Short Answer 
The relationship between work and time indicates that as one increases, the other decreases. By establishing two equations for the eating rates of a puppy and a kitten, the solutions reveal that the kitten takes 15 seconds and the puppy takes 10 seconds to eat a sausage, demonstrating their efficient combined rates.
Step 1: Understand the Relationship Between Work and Time
The concept of work and time is based on the principle that the amount of work done is inversely proportional to the time taken to complete it. This means as you increase one, the other decreases. For instance, if multiple entities are working together, their combined rate can be derived from the individual rates.
Step 2: Set Up the Equations
In this scenario, we have two animals: a puppy and a kitten.

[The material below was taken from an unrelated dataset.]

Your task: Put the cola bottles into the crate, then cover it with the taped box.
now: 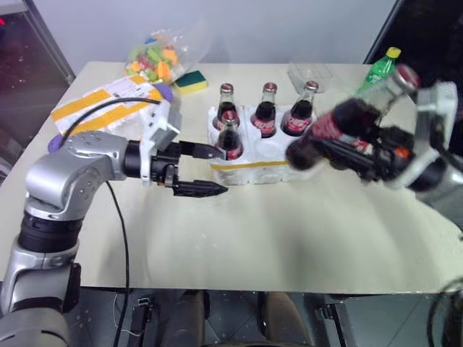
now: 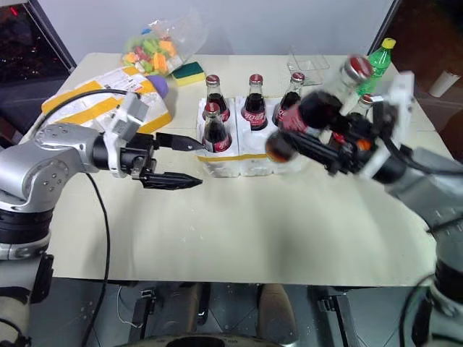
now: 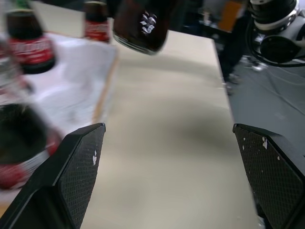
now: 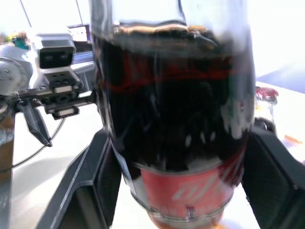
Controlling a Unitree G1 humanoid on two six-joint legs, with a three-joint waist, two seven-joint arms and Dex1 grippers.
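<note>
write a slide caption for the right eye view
Right gripper carries a tilted cola bottle toward the crate holding four bottles; left gripper waits open beside it.

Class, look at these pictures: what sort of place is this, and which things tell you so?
Probably a robot test bench: a plain board table set with a foam crate of cola bottles, a taped box and loose props like a sponge.

The flat beige table [image 1: 239,238] carries a white foam crate [image 1: 264,168] with a yellow tape strip, a taped white foam box [image 1: 108,105] with yellow bands, a yellow-green sponge [image 1: 191,81], a clear bag of coloured pieces [image 1: 155,58], a green plastic bottle [image 1: 379,70] and a clear plastic container [image 1: 309,73].
</note>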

We let x be the time it takes the puppy to eat a sausage and y for the kitten. Based on their eating rates, we can establish two equations:
- ( frac{1}{x} + frac{1}{y} = frac{1}{6} )
- ( frac{1}{x} – frac{1}{y} = frac{1}{5} )
Step 3: Solve the Equations
To find the time it takes for each animal to eat a sausage, substitute one equation into the other. Begin with the second equation to express x in terms of y, then plug this back into the first equation. After simplifying, you will find that the kitten takes 15 seconds and the puppy takes 10 seconds. Therefore, their consumption rates effectively allow them to work together more efficiently.